Jika orang moderen yang memahami, titik tolaknya hanya wadak dan penumpukan materi yang tak berkesudahan. Puncaknya dari segala kapitalisasi itu adalah kehancuran yang dihimpun gaya-gaya hedon itu sendiri. Pemahaman orang moderen konstan atau berhenti pada kebendaan yang tidak bisa bergerak, sederhananya mandek. Memang begitu ideologi dan tujuannya, ini ironis padahal mereka disebut-sebut sebagai makhluk yang dinamis, tapi dihadapan dunia mereka bersujud. Karena doktrin inilah paham itu dibawa dan diajarkan di dunia sejak abad 14 hingga era globalisasi.
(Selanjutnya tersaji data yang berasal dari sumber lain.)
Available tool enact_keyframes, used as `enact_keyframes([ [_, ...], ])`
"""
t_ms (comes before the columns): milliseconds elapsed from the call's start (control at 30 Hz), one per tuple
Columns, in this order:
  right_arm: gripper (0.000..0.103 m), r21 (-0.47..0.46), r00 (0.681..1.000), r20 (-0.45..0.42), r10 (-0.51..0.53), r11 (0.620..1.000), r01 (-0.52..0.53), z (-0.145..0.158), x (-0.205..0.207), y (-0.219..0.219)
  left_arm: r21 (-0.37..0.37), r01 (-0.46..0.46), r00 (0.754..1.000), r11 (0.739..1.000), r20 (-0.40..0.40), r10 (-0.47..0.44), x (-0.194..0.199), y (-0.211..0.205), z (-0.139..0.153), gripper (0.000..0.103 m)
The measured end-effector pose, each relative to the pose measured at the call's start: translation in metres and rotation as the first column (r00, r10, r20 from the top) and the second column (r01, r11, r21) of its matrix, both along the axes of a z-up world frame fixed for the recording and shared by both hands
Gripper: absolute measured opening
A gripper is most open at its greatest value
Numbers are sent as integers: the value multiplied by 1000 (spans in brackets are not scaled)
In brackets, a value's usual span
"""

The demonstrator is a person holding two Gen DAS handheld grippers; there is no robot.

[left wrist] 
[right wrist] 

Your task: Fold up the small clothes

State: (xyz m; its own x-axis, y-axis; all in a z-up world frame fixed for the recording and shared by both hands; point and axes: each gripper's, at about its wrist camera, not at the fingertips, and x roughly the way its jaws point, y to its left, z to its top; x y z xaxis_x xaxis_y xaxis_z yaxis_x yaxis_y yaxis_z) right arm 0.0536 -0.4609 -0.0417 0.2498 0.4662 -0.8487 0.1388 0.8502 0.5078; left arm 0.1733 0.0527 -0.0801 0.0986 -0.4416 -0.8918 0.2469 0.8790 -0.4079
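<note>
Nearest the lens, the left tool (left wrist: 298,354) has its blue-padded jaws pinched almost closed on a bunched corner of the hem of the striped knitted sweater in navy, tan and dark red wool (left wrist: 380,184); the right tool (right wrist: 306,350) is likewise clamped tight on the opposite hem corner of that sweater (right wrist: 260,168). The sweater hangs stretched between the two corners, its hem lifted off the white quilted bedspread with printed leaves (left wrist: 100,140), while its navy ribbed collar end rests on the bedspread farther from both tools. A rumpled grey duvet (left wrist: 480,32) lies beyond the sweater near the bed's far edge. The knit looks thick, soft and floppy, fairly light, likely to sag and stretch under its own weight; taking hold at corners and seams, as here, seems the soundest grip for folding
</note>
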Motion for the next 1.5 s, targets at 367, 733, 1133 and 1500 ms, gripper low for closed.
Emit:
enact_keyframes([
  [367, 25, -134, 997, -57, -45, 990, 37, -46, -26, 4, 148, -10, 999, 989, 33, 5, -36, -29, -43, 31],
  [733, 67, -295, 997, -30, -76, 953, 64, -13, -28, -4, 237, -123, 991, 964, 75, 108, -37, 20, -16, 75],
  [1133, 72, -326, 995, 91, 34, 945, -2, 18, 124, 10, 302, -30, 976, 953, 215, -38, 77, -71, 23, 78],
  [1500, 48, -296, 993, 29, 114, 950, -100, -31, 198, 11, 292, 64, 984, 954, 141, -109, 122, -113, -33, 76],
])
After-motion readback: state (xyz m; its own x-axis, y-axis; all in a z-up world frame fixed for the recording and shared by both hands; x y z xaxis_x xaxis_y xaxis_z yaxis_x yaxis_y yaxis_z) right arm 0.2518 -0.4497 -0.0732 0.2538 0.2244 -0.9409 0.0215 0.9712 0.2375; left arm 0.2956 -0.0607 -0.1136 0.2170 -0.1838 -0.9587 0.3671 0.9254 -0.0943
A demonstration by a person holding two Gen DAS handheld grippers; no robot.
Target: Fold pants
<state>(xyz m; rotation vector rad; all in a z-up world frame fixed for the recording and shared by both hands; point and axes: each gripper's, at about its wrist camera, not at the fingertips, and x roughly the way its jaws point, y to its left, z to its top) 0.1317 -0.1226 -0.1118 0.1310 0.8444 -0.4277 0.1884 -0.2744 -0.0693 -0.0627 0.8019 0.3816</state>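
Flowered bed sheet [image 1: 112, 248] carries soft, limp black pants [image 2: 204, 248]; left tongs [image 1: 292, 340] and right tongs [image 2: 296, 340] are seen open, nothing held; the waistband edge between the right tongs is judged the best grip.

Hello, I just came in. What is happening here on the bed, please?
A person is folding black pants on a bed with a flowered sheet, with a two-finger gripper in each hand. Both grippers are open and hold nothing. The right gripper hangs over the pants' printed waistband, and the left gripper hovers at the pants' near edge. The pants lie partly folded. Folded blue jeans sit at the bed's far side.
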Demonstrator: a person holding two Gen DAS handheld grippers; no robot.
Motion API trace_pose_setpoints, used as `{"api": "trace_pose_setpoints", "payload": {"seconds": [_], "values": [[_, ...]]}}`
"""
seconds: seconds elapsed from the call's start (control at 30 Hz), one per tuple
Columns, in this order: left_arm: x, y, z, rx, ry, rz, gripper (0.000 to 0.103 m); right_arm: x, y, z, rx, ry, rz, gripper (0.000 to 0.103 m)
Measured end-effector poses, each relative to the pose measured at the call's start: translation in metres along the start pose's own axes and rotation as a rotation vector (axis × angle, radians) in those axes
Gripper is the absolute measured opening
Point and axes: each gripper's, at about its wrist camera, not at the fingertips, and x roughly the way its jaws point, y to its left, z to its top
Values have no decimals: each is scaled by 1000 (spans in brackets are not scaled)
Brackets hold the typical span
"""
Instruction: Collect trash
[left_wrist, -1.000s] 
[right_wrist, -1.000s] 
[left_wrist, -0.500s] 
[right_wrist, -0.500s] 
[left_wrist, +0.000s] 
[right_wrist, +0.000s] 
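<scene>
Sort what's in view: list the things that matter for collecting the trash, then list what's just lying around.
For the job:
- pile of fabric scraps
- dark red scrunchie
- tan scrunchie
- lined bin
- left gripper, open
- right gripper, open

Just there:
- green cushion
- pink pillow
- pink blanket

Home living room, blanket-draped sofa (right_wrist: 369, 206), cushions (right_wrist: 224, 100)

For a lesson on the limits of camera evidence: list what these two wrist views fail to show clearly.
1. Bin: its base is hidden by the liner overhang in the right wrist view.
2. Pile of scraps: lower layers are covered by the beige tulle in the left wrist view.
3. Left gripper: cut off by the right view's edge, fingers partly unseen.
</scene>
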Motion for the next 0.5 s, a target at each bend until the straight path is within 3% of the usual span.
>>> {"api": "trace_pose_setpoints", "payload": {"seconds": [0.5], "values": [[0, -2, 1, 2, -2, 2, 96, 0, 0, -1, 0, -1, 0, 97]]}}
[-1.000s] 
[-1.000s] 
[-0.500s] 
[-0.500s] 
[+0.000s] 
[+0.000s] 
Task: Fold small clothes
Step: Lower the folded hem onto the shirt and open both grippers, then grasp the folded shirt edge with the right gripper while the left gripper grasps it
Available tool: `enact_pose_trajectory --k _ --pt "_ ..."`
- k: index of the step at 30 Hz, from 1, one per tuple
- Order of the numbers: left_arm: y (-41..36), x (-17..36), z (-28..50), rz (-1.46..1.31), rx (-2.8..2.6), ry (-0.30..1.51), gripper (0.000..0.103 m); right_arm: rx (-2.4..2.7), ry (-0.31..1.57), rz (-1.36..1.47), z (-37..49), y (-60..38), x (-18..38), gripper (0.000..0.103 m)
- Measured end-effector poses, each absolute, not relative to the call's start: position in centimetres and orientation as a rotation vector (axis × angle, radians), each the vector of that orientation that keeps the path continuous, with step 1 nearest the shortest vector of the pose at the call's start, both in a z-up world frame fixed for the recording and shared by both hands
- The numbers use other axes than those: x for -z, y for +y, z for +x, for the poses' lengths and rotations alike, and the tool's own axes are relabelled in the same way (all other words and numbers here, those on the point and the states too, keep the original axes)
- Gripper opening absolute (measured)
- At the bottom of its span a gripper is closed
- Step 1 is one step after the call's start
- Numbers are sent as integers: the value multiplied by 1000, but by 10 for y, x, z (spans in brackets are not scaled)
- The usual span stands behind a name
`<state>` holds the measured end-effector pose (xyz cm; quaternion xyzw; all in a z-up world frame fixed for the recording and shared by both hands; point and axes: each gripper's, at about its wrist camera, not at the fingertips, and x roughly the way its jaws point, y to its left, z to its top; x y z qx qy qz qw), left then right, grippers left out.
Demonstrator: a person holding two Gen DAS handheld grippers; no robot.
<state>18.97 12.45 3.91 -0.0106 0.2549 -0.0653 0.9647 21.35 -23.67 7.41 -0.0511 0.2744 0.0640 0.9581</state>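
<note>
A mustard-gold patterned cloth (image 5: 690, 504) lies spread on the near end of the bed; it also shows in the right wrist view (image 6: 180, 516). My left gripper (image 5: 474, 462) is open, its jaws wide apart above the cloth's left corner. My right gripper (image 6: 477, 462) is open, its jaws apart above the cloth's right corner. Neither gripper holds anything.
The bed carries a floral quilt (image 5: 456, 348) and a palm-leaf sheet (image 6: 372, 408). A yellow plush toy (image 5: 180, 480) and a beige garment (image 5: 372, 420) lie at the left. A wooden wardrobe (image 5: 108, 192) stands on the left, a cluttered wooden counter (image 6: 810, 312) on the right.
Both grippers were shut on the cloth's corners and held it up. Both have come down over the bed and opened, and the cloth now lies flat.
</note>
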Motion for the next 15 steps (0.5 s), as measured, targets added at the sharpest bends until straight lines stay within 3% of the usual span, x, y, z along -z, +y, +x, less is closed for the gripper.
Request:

Renaissance, Pasca-Renaissance, zaman pencerahan (katanya) di mana kekuatan agama diganti ilmu pengetahuan yang menjadikan agama tersingkir, lalu revolusi industri dunia global di gembor-gemborkan hingga sistem perekrutan buruh harus melalui titel sarjana ini itu, mengubah jiwa bangsa-bangsa global menjadi materialistis dan pelampiasan nafsu tiap orang maupun penguasa (baca: pemerintah), mereka mencekoki manusia dengan paham-paham yang terlihat menggiurkan, tapi produknya adalah kehancuran. Sistem politik ekonomi, kesenian, penyiaran, sosial-budaya telah direnggut dengan sexy dan halus tanpa kita sadari, meski sadar juga tidak bisa mengubah semua itu. Dan ketika menjadi paham bagi dunia global, itulah penjajahan bernama Globalisasi. Maka setelah doktrin itu telah mengakar jadi budaya masyarakat dunia, semua yang tidak sesuai dengan konsep mereka akan dikucilkan dan dibully sedemikian rupa. Dan yang paling di persona non grata-kan adalah islam, sebab mereka tahu bahwa islam itu benar. Jika itu diakui dan disadari dunia, tentu mereka tidak diuntungkan dengan rancangan yang telah dibangun berabad-abad lamanya itu.
Namun, lain hal bila pemaknaan yang lahir dari akar lokal dan kesederhanaan hidup orang-orang kecil, pidak pedarakan, atau katakanlah orang pinggiran yang bekerja keras beribadah dalam mencari rejeki. Ungkapan di atas bukan sebagai penumpukan materi dan pelampiasan nafsu, melainkan berusaha mensyukuri anugerah yang diberikan Tuhan, dan agar supaya tetap terjaga nikmat itu, maka perlu asupan dan gizi secukupnya untuk melangsungkan kehidupan. Selayaknya makhluk hidup, perlu bernafas dan makan dan minum, begitupun manusia, secara alamiah juga tetap menjaga apa yang telah diberikan dan dijanjikan oleh-Nya.
Jika memakai suroso sedikit saja, ungkapan itu bahkan tidak mengandung keserakahan dan sifat ketamakan sedikit pun. Dan tahu dari mana aku dapat kata-kata bijak tersebut? Seorang penambang pasir yang rumahnya dipinggiran Kali Gajah Wong, Nologaten, Depok, Sleman. Namanya pak Ramang. Kesederhanaan pekerjaannya tidak mempengaruhi kualitas pemahamannya, filosofi hidupnya. Penampilan fisiknya yang akar rumput nyatanya menipu orang-orang dan tiada yang tahu dan terkaget-kagetlah kita ketika mendengar kata-kata indah itu keluar dari mulut beliau. Sederhana, bersahaja, dan murni suci.